Ukraine-Russia crisis: Macron brokers Biden-Putin summit to avert war

President Joe Biden and Vladimir Putin have both agreed to attend a summit to be brokered by the French President, Emmanuel Macron, as part of his global trouble-shooting to avert possible war between Ukraine and Russia.
According to a statement released by the Elysee Palace Sunday evening, both Putin and Biden will attend a summit aimed at de-escalating the Ukraine crisis, and the leaders have agreed in principle, amid further US warnings that war is imminent.
President Macron has been engaged in last-minute diplomatic efforts to dissuade Russia from invading Ukraine.
“Presidents Biden and Putin have each accepted the principle of such a summit,” the statement said. “Its content will be prepared by secretary of state Blinken and Minister [Sergei] Lavrov during their meeting on Thursday 24 February. It can only be held if Russia does not invade Ukraine.”
Macron spoke twice to Vladimir Putin overnight, for a total of nearly three hours, consulting Joe Biden for 15 minutes in between the two calls. Amid a rising sense of urgency, the second Macron-Putin call was announced well after 2am in Moscow.
The French president said he was seeking to establish a cease-fire in the east of the country, and that the two leaders had agreed to hold discussions in the hope of organising a leaders’ summit to review the future of European security arrangements.

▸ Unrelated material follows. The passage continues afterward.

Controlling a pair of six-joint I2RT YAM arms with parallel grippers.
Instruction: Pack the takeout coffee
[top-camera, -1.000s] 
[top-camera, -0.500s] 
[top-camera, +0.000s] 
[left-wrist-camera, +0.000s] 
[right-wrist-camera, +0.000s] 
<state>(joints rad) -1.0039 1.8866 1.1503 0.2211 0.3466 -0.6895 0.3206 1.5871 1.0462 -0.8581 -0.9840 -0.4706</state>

But the Kremlin account of the conversation focused on Putin’s allegations of Ukrainian escalation and shelling on the eastern front lines – claims contradicted by reports from the region. It did not respond to an offer of direct talks from Volodymyr Zelenskiy, the Ukrainian president.
Moscow rescinded its undertaking to end military exercises in Belarus which were due to conclude on Sunday, and the Belarus defence ministry said the Russian troops would remain there indefinitely.
Satellite images showed more and more Russian combat units advance from staging area to within a few kilometres of the Ukrainian border, in many cases concealing themselves in forests. More than 150,000 Russian troops are estimated to be deployed around Ukraine, while substantial naval forces are off its Black Sea coast.
Biden had been planning to travel to Delaware for a family event on Monday, a public holiday in the US, but canceled the trip on Sunday evening. US news networks cited intelligence assessment saying that Moscow had issued attack orders to commanders on the ground.
The US secretary of state, Anthony Blinken, said: “Everything we are seeing suggests that this is dead serious, that we are on the brink of an invasion.”
He added, “…Until the tanks are actually rolling, and the planes are flying, we will use every opportunity and every minute we have to see if diplomacy can still dissuade President (Vladimir) Putin from carrying this forward.”
Earlier, the British prime minister, Boris Johnson, who also spoke to Macron on Sunday, warned that Russia plans to launch the biggest war in Europe since 1945 by attacking Ukraine in a “bloody and protracted conflict”. He said the west would use “all the pressure we can bring” to “make sure that this venture does not succeed”.
The chink of diplomatic light came after Putin spoke on the phone with Macron, his favoured western interlocutor, on Sunday morning, and the outcome, broadly confirmed by the Kremlin, suggests Putin might be willing to step back from the brink of a full invasion of Ukraine to allow renewed diplomatic discussions. If he is not, he is instead involved in an elaborate deceit of the French.
Under the plan, the French foreign minister, Jean-Yves Le Drian, will meet his Russian counterpart, Sergei Lavrov, in the coming days to work on a possible summit at the highest level with Russia, Ukraine and allies, the Élysée said.